The expected answer is a copy of every line in the listing that has the word "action".

***** DATASET EXCERPTS *****

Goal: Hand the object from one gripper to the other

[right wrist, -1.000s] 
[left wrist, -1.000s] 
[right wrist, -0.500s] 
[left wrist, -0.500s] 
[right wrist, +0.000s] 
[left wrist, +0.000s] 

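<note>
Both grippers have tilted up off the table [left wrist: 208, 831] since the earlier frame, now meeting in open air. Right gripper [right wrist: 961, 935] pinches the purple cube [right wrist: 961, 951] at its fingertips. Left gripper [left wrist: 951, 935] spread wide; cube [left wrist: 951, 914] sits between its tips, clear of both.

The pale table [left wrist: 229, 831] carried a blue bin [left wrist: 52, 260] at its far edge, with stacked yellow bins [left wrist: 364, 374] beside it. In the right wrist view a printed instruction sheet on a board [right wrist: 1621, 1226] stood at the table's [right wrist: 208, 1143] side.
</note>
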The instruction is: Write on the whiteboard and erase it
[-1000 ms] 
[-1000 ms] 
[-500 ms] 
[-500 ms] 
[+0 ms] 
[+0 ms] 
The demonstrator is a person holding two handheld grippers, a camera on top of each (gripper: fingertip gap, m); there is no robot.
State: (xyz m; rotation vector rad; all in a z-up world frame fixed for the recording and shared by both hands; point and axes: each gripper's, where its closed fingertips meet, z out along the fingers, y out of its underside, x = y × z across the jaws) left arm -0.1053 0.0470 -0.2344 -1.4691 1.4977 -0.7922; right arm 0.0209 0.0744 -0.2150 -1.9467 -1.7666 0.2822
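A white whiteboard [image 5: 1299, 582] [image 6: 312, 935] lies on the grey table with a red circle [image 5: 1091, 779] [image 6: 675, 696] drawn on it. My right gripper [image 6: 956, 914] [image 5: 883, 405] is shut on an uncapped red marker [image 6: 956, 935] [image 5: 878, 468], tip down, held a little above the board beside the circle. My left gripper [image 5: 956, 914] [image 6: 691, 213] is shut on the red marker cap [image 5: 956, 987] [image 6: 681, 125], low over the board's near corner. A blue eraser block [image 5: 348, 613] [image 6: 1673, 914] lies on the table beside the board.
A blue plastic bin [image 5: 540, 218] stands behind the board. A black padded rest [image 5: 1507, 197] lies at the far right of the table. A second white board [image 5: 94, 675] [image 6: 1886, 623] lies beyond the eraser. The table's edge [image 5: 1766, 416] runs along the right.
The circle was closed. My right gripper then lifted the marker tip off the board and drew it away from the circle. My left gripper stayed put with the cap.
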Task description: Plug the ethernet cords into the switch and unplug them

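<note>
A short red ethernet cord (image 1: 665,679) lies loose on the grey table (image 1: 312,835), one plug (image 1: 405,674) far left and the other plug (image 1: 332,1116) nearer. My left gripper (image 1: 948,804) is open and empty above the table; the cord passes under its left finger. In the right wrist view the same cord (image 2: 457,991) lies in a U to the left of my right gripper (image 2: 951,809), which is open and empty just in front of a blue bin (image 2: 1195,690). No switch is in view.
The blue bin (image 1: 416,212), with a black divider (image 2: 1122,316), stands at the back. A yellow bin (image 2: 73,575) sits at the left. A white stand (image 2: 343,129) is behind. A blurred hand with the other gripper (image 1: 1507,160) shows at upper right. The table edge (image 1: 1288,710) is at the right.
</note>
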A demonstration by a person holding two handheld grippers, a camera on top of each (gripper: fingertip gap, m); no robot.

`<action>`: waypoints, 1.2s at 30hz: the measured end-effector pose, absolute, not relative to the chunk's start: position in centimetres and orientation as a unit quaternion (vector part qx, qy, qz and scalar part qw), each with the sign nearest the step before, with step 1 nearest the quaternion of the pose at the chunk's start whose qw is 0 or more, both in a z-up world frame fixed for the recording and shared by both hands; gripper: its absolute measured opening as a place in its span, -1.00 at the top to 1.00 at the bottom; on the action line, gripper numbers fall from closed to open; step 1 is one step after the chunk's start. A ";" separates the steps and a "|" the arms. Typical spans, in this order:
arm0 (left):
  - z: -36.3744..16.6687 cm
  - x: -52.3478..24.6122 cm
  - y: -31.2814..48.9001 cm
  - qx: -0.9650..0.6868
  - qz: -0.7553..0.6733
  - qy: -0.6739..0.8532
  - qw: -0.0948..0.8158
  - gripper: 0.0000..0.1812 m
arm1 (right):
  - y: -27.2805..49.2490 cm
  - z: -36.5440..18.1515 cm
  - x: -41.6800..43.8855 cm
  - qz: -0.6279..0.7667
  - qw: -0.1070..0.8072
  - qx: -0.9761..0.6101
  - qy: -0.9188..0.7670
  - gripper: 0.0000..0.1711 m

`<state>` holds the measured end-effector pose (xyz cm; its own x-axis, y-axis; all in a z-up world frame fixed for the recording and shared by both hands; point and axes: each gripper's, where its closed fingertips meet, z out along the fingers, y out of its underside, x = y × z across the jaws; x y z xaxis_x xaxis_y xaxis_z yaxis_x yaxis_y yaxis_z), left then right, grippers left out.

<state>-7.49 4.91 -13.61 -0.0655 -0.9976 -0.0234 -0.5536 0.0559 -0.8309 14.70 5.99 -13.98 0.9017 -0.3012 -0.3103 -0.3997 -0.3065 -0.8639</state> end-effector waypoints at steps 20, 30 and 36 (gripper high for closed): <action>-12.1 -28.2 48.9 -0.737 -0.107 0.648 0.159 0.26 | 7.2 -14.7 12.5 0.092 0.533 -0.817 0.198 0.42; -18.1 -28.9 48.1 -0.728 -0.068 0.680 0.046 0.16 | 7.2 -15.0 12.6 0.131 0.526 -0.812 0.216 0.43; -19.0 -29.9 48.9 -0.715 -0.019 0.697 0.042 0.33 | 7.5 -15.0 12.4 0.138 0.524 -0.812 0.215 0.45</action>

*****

EXERCISE RESULT ::
`<action>`: waypoints, 1.2s at 30hz: the measured end-effector pose, absolute, not relative to the chunk's start: position in centimetres and orientation as a unit quaternion (vector part qx, qy, qz and scalar part qw), each with the sign nearest the step before, with step 1 nearest the quaternion of the pose at the chunk's start whose qw is 0 or more, both in a z-up world frame fixed for the recording and shared by both hands; gripper: its absolute measured opening as a place in its span, -1.00 at the top to 1.00 at the bottom; on the action line, gripper numbers fall from closed to open; step 1 is one step after the chunk's start. A ";" separates the steps and a "|" the arms. Typical spans, in this order:
<state>-7.49 4.91 -13.61 -0.0655 -0.9976 -0.0234 -0.5536 0.0559 -0.8309 14.70 5.99 -13.98 0.9017 -0.3012 -0.3103 -0.3997 -0.3065 -0.8639</state> end-effector waypoints at steps 20, 30 and 36 (gripper high for closed): <action>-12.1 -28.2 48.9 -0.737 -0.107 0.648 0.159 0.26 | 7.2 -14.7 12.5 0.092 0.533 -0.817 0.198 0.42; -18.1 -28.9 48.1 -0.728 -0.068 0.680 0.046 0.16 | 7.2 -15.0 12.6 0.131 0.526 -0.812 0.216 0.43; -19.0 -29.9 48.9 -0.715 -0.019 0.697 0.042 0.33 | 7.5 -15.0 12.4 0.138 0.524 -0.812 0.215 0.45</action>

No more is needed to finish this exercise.